▶ [PROBLEM DESCRIPTION]: Extract the first line through the line containing "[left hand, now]" from the listing below, exactly as written.

..........

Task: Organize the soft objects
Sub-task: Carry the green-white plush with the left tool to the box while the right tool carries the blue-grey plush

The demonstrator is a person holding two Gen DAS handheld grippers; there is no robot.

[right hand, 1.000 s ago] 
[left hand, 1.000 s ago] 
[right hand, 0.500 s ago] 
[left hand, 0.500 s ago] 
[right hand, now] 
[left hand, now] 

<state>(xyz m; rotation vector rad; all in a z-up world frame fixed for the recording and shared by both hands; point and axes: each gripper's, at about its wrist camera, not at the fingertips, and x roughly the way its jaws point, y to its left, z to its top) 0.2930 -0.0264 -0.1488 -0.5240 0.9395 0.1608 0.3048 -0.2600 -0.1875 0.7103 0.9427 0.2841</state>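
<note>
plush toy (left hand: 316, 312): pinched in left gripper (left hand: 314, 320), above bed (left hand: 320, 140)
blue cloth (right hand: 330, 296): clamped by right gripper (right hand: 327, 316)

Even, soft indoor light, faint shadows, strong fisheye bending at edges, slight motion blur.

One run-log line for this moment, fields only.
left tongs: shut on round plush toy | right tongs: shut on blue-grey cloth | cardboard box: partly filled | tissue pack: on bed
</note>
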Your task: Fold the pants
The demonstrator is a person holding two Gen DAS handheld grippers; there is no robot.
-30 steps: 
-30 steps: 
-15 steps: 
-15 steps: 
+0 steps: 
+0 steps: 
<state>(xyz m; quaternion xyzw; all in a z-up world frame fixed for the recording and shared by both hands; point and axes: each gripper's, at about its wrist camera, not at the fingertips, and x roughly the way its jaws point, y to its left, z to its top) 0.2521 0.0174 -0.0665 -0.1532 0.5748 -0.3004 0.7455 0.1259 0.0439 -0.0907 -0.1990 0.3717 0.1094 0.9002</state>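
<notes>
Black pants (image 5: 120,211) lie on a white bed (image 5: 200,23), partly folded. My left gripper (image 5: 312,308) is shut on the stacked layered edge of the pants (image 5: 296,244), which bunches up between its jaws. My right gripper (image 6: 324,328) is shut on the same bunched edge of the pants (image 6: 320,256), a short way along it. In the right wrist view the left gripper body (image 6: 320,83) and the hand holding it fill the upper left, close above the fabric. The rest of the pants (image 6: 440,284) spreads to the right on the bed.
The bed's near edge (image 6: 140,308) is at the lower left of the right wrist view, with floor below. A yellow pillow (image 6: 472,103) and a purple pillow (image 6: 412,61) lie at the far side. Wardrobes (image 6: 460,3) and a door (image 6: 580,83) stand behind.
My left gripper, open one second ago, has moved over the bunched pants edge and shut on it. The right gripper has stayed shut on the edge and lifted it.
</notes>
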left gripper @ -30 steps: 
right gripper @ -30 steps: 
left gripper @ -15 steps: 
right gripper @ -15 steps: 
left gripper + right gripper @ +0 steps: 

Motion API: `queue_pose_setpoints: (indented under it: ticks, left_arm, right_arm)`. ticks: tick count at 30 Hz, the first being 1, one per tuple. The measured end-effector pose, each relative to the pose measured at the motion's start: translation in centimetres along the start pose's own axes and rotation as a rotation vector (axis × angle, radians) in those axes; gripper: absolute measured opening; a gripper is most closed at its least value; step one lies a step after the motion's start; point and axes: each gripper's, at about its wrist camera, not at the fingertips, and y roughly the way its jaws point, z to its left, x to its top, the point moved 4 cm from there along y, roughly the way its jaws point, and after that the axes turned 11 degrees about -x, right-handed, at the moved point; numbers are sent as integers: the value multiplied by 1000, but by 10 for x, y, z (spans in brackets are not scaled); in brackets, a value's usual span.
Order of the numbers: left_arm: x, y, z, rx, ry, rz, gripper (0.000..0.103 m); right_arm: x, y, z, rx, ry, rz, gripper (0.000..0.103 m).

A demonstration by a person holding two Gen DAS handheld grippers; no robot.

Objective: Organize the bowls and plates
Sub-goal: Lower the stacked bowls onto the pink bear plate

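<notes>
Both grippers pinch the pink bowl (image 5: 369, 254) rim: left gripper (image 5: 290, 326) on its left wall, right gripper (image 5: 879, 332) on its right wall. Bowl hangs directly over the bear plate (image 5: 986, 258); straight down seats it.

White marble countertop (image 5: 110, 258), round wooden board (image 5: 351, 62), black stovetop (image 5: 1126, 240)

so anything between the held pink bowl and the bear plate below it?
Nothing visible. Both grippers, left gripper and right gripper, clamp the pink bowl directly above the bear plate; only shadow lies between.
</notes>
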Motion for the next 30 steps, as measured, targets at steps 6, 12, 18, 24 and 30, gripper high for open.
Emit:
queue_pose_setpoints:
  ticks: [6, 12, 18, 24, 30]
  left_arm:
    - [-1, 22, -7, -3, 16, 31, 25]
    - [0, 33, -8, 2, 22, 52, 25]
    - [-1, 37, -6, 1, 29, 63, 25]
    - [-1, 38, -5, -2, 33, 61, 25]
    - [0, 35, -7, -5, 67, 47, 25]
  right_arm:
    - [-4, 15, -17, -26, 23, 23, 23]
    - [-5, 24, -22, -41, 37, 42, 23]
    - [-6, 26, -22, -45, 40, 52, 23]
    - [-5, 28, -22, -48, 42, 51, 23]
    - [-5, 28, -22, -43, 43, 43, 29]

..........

▶ [YOUR SOLUTION]:
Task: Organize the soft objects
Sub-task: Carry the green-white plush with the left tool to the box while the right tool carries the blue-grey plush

The demonstrator is a person holding two Gen DAS handheld grippers; there is no robot.

[right hand, 1.000 s ago] 
[left hand, 1.000 s ago] 
[right hand, 0.500 s ago] 
[left hand, 0.500 s ago] 
[right hand, now] 
[left hand, now] 

This concludes the answer to the exercise.